**Work request**
Each entry needs to be retyped exactly, with nothing added or dropped.

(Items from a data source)
· · · · · · ·

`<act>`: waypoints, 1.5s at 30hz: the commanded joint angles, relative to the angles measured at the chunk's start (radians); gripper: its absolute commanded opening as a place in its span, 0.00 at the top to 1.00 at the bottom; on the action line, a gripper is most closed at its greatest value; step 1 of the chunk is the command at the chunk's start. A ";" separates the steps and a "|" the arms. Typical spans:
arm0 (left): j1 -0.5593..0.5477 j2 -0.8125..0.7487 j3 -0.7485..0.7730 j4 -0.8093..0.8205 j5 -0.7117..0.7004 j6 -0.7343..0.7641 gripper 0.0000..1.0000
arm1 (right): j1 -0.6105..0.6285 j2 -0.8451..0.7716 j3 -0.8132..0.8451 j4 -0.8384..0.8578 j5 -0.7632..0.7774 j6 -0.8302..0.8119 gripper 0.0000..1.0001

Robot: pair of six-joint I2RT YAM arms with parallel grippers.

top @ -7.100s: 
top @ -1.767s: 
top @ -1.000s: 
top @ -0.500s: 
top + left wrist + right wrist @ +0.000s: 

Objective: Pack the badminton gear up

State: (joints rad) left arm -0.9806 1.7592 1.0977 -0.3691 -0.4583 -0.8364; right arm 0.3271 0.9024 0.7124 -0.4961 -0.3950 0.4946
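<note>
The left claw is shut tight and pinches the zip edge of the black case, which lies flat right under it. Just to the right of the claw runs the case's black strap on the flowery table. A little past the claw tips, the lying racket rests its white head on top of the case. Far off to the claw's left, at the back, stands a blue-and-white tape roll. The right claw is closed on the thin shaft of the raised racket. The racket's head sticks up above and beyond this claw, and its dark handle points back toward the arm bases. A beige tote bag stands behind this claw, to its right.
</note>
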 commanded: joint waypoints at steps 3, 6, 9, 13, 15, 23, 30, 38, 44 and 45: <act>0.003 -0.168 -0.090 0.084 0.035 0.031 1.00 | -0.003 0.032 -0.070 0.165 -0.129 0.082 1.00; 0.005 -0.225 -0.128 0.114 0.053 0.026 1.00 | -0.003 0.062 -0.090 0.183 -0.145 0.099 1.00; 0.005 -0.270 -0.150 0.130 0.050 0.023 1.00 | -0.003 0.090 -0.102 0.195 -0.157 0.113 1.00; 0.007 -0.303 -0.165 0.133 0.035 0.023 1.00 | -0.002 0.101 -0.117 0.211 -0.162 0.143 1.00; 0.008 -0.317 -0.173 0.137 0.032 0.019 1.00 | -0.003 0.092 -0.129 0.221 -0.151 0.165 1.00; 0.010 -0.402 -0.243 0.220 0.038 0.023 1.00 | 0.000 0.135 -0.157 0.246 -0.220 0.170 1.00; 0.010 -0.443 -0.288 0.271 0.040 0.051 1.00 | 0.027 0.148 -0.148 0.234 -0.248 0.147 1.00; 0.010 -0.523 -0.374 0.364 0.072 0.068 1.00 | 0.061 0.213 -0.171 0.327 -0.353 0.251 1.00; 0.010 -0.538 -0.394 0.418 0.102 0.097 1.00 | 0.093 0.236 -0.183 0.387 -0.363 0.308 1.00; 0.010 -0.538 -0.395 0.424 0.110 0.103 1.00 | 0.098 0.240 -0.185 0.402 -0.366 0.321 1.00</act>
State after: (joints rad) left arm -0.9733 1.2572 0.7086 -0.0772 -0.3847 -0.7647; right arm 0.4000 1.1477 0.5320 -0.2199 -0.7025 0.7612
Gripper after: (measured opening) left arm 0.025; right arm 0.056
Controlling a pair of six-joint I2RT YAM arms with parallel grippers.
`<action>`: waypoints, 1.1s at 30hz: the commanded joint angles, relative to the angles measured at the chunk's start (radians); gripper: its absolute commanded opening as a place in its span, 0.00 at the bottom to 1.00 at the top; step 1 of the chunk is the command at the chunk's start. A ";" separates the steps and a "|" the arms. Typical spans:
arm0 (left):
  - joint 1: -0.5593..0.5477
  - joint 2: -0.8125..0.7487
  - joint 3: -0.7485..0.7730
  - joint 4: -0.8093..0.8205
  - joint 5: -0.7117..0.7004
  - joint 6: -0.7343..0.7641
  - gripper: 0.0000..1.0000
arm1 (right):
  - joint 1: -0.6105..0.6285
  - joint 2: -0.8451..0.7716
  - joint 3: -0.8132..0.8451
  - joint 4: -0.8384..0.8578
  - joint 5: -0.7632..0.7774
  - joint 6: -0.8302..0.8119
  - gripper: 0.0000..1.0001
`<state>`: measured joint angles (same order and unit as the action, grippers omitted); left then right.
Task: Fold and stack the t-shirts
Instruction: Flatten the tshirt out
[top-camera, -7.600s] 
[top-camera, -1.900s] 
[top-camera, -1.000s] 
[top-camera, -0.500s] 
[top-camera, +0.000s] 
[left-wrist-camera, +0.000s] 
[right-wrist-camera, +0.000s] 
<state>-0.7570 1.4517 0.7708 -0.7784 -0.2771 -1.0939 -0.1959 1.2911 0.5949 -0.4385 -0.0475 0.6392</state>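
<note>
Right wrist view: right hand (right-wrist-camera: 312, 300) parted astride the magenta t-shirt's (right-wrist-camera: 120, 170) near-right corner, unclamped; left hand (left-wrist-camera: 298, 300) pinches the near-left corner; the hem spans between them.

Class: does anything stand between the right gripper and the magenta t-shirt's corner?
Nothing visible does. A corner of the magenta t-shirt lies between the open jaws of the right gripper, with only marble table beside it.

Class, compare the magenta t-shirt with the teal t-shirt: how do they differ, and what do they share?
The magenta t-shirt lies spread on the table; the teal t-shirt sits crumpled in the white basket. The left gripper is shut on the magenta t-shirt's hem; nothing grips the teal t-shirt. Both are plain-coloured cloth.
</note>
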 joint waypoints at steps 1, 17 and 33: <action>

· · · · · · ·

**Answer section**
`<act>`: waypoints, 1.5s at 30hz: the commanded joint angles, relative to the angles measured at the chunk's start (radians); gripper: its absolute commanded opening as a place in its span, 0.00 at the top to 1.00 at the bottom; on the action line, a gripper is most closed at its greatest value; step 1 of the chunk is the command at the chunk's start. A ";" separates the steps and a "|" the arms. Typical spans:
arm0 (left): j1 -0.5593..0.5477 j2 -0.8125..0.7487 j3 -0.7485..0.7730 j4 -0.8093..0.8205 j5 -0.7117..0.7004 j6 -0.7343..0.7641 gripper 0.0000..1.0000
arm1 (right): j1 -0.6105..0.6285 j2 -0.8451..0.7716 j3 -0.8132..0.8451 j4 -0.8384..0.8578 j5 -0.7632..0.7774 j6 -0.8302..0.8119 gripper 0.0000..1.0001

Robot: pair of six-joint I2RT YAM arms with parallel grippers.

top @ -7.100s: 
top @ -1.767s: 
top @ -1.000s: 
top @ -0.500s: 
top + left wrist + right wrist @ +0.000s: 

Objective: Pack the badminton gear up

State: (joints rad) left arm -0.9806 1.7592 1.0977 -0.3691 -0.4583 -0.8364; right arm 0.3271 0.9024 0.7124 -0.4961 -0.3950 0.4946
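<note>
The left claw is shut tight and pinches the zip edge of the black case, which lies flat right under it. Just to the right of the claw runs the case's black strap on the flowery table. A little past the claw tips, the lying racket rests its white head on top of the case. Far off to the claw's left, at the back, stands a blue-and-white tape roll. The right claw is closed on the thin shaft of the raised racket. The racket's head sticks up above and beyond this claw, and its dark handle points back toward the arm bases. A beige tote bag stands behind this claw, to its right.
</note>
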 commanded: joint waypoints at steps 3, 6, 9, 13, 15, 23, 30, 38, 44 and 45: <act>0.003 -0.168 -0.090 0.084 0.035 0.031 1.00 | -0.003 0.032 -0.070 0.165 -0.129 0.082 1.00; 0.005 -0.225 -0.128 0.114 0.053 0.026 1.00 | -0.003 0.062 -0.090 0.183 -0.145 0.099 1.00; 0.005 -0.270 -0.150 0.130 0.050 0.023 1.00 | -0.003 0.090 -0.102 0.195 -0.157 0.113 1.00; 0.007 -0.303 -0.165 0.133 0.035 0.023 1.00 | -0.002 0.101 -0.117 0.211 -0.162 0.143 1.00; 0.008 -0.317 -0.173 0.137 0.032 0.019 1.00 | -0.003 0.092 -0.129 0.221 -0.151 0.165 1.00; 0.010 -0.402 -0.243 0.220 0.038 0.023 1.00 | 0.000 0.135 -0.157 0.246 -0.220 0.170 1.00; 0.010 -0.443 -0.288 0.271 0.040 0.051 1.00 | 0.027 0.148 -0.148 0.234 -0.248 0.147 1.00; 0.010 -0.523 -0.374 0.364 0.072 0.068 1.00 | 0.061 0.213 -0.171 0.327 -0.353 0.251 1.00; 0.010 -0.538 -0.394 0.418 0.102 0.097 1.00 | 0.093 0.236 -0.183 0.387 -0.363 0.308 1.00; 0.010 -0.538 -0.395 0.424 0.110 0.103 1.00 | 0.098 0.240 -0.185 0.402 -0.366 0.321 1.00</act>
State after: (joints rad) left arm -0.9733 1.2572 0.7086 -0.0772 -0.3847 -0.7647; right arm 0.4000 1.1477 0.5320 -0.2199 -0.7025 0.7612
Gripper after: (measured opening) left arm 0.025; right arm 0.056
Controlling a pair of six-joint I2RT YAM arms with parallel grippers.
`<action>`: waypoints, 1.1s at 30hz: the commanded joint angles, relative to the angles measured at the chunk's start (radians); gripper: its absolute commanded opening as a place in its span, 0.00 at the bottom to 1.00 at the top; step 1 of the chunk is the command at the chunk's start. A ";" separates the steps and a "|" the arms. Typical spans:
arm0 (left):
  - joint 1: -0.5593..0.5477
  - joint 2: -0.8125..0.7487
  - joint 3: -0.7485..0.7730
  - joint 4: -0.8093..0.8205
  - joint 5: -0.7117..0.7004
  - joint 6: -0.7343..0.7641
  - gripper: 0.0000..1.0000
arm1 (right):
  - joint 1: -0.6105..0.6285
  - joint 2: -0.8451..0.7716
  - joint 3: -0.8132..0.8451
  - joint 4: -0.8384..0.8578
  - joint 5: -0.7632..0.7774
  - joint 6: -0.8302..0.8119
  - gripper: 0.0000..1.0001
`<state>`: measured joint angles (same order and unit as the action, grippers omitted); left then right.
Task: Fold and stack the t-shirts
Instruction: Flatten the tshirt out
[top-camera, -7.600s] 
[top-camera, -1.900s] 
[top-camera, -1.000s] 
[top-camera, -0.500s] 
[top-camera, +0.000s] 
[left-wrist-camera, +0.000s] 
[right-wrist-camera, +0.000s] 
<state>-0.7570 1.4517 0.7708 -0.7784 -0.2771 -1.0939 -0.1959 1.2911 0.5949 -0.4385 -0.0475 0.6392</state>
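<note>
Right wrist view: right hand (right-wrist-camera: 312, 300) parted astride the magenta t-shirt's (right-wrist-camera: 120, 170) near-right corner, unclamped; left hand (left-wrist-camera: 298, 300) pinches the near-left corner; the hem spans between them.

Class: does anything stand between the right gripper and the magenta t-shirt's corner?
Nothing visible does. A corner of the magenta t-shirt lies between the open jaws of the right gripper, with only marble table beside it.

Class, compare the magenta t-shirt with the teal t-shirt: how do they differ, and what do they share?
The magenta t-shirt lies spread on the table; the teal t-shirt sits crumpled in the white basket. The left gripper is shut on the magenta t-shirt's hem; nothing grips the teal t-shirt. Both are plain-coloured cloth.
</note>
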 joint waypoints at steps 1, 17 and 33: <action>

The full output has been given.